Liang Kaihui, Vaziri Nosratola D
Division of Nephrology and Hypertension, University of California, Irvine, California, USA.
Kidney Int. 2003 Jul;64(1):192-8. doi: 10.1046/j.1523-1755.2003.00041.x.
Hereditary analbuminemia is associated with hypercholesterolemia, which has been shown to be primarily caused by increased extrahepatic production of cholesterol. Nagase rats with hereditary analbuminemia (NAR) have been used as a model to dissect the effect of primary hypoalbuminemia from that caused by proteinuria in nephrotic syndrome. The present study was undertaken to explore the effect of hereditary analbuminemia on protein expression of the key factors involved in cholesterol metabolism.
Hepatic tissue protein abundance of 3-hydroxy-3-methylglutaryl coenzyme A (HMG-CoA) reductase, cholesterol 7alpha-hydroxylase (a rate-limiting enzyme in cholesterol catabolism), low density lipoprotein (LDL) receptor, high density lipoprotein (HDL) receptor (SRB-1), acyl-coA cholesterol acyltransferase-2 (ACAT-2), and plasma concentration of lecithin cholesterol acyltransferase (LCAT), as well as HMG-CoA reductase, ACAT, and LCAT activities were determined in fasting male NAR and Sprague-Dawley control rats.
The NAR group exhibited significant up-regulation of HMG-CoA reductase protein abundance but normal HMG-CoA reductase enzymatic activity. This was coupled with a significant up-regulation of cholesterol 7alpha-hydroxylase and a mild up-regulation of ACAT protein abundance and activity. However, hepatic LDL receptor and HDL receptor and plasma LCAT protein concentration and activity were normal in NAR.

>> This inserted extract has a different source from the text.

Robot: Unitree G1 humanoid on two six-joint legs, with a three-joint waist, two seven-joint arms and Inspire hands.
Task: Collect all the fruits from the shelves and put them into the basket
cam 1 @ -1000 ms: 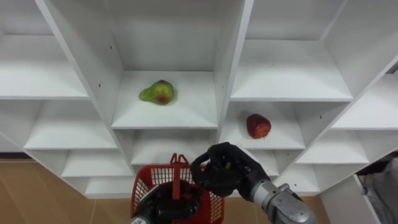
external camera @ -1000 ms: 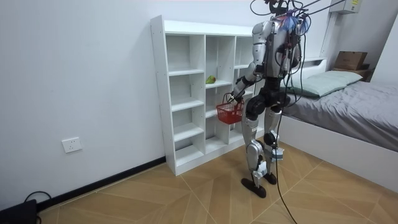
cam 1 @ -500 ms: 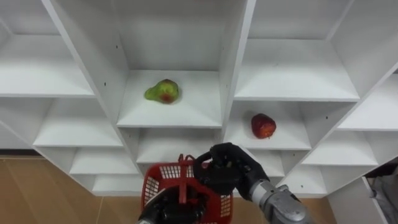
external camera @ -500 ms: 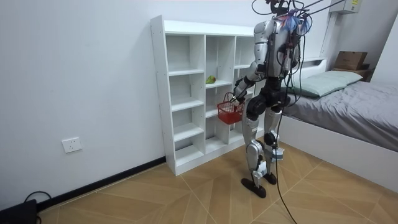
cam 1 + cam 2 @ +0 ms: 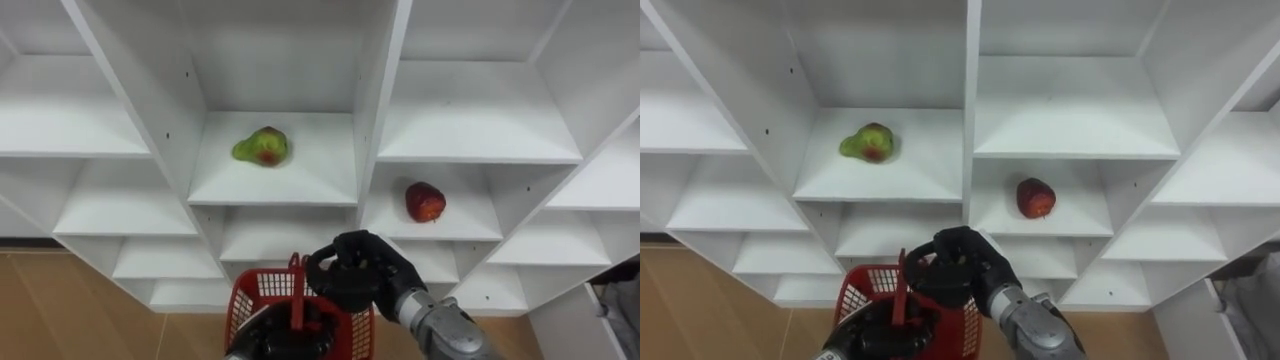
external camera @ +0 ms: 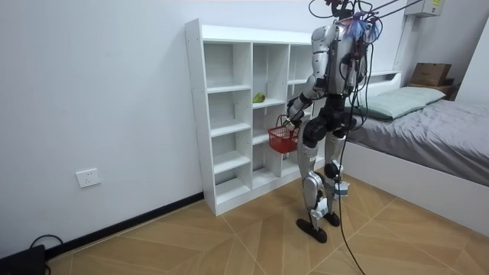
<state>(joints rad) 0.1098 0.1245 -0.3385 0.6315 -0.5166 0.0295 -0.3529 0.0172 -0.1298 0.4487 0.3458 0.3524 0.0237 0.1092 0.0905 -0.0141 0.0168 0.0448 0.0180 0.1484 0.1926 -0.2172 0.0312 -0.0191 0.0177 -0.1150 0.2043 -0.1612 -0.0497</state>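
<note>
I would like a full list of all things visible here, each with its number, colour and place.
shelf unit: one, white, against the wall, before the robot.
pear: one, green with a red patch, middle compartment.
apple: one, red, compartment lower right of the pear.
basket: one, red, before the lower shelves.
bed: one, grey, room view's right.
left hand: black, closed on the basket's handle.
right hand: black, curled, above the basket.
</note>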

Hypercholesterolemia in NAR is associated with elevated hepatic HMG-CoA reductase protein abundance, but normal HMG-CoA reductase activity. These findings point to post-translational regulation of this enzyme and favor an extrahepatic origin of hypercholesterolemia in NAR. The observed up-regulation of cholesterol 7alpha-hydroxylase represents a compensatory response to the associated hypercholesterolemia. Unlike nephrotic syndrome, which causes severe LDL receptor, HDL receptor, and LCAT deficiencies, hereditary analbuminemia does not affect these proteins.
遗传性无白蛋白血症与高胆固醇血症相关,已表明这主要是由肝外胆固醇生成增加所致。遗传性无白蛋白血症的长谷部大鼠(NAR)已被用作模型,以剖析原发性低白蛋白血症与肾病综合征蛋白尿所致低白蛋白血症的影响。本研究旨在探讨遗传性无白蛋白血症对胆固醇代谢关键因子蛋白表达的影响。
测定禁食雄性NAR大鼠和Sprague-Dawley对照大鼠肝脏组织中3-羟基-3-甲基戊二酰辅酶A(HMG-CoA)还原酶、胆固醇7α-羟化酶(胆固醇分解代谢中的限速酶)、低密度脂蛋白(LDL)受体、高密度脂蛋白(HDL)受体(SRB-1)、酰基辅酶A胆固醇酰基转移酶-2(ACAT-2)的蛋白丰度以及卵磷脂胆固醇酰基转移酶(LCAT)的血浆浓度,以及HMG-CoA还原酶、ACAT和LCAT的活性。
NAR组HMG-CoA还原酶蛋白丰度显著上调,但HMG-CoA还原酶酶活性正常。这与胆固醇7α-羟化酶的显著上调以及ACAT蛋白丰度和活性的轻度上调相关。然而,NAR组肝脏LDL受体和HDL受体以及血浆LCAT蛋白浓度和活性正常。
NAR中的高胆固醇血症与肝脏HMG-CoA还原酶蛋白丰度升高相关,但HMG-CoA还原酶活性正常。这些发现表明该酶存在翻译后调控,并支持NAR中高胆固醇血症的肝外起源。观察到的胆固醇7α-羟化酶上调代表了对相关高胆固醇血症的代偿反应。与导致严重LDL受体、HDL受体和LCAT缺乏的肾病综合征不同,遗传性无白蛋白血症不影响这些蛋白。